▶ [What is required] What should come back is the data below, word for word, minus any picture.

▶ [Information provided]
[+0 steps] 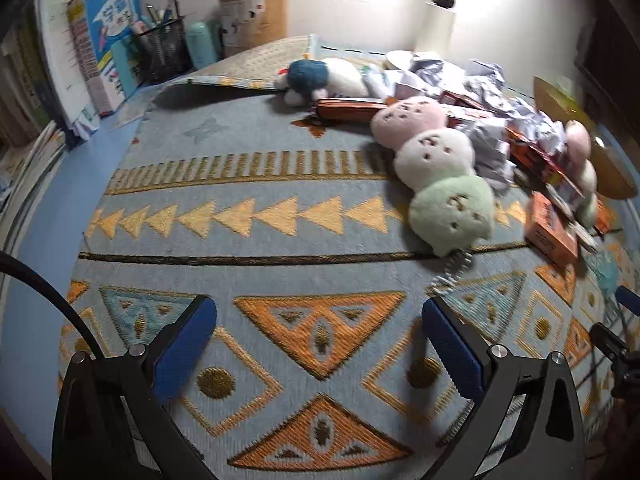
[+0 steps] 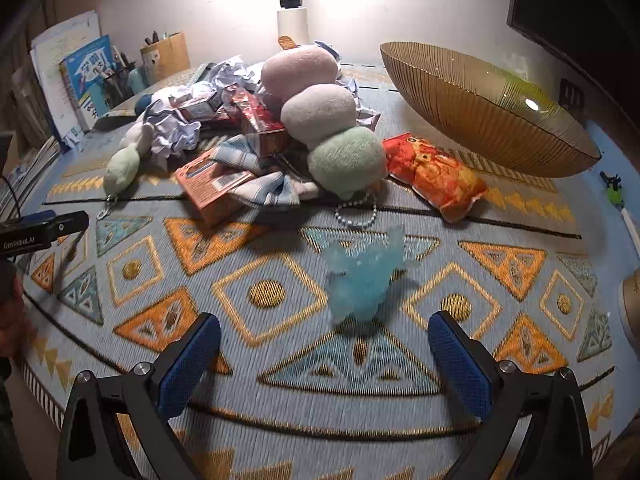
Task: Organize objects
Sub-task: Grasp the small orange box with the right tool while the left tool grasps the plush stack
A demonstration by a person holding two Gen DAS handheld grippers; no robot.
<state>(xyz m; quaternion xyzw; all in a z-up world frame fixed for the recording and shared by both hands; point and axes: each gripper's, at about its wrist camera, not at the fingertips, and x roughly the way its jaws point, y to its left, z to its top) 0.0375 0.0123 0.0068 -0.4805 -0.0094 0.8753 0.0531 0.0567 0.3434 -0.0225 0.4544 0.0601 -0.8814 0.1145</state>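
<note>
A translucent blue toy figure stands on the patterned mat, just ahead of my open, empty right gripper. Behind it lies a pile: a pink-white-green plush, a smaller plush of the same kind, orange boxes, a striped cloth, crumpled paper, a bead bracelet and an orange snack bag. A ribbed amber bowl stands at the right. My left gripper is open and empty over bare mat, with the three-ball plush ahead to the right.
Books, a mesh pen holder and a cardboard pen cup stand along the back left wall. A lamp base stands at the back. A blue-capped plush lies behind the pile. The left gripper shows at the right wrist view's left edge.
</note>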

▶ [Task answer]
[+0 steps] 
[+0 steps] 
Task: Organize objects
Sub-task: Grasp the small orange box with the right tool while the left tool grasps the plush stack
A demonstration by a person holding two Gen DAS handheld grippers; no robot.
<state>(xyz m; quaternion xyzw; all in a z-up world frame fixed for the recording and shared by both hands; point and axes: each gripper's, at about its wrist camera, not at the fingertips, and x roughly the way its jaws point, y to its left, z to its top) 0.0375 0.0123 0.0068 -0.4805 -0.0094 0.8753 0.0531 0.0567 0.3434 -0.0225 0.4544 0.0601 -0.8814 0.1145</state>
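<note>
A translucent blue toy figure stands on the patterned mat, just ahead of my open, empty right gripper. Behind it lies a pile: a pink-white-green plush, a smaller plush of the same kind, orange boxes, a striped cloth, crumpled paper, a bead bracelet and an orange snack bag. A ribbed amber bowl stands at the right. My left gripper is open and empty over bare mat, with the three-ball plush ahead to the right.
Books, a mesh pen holder and a cardboard pen cup stand along the back left wall. A lamp base stands at the back. A blue-capped plush lies behind the pile. The left gripper shows at the right wrist view's left edge.
</note>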

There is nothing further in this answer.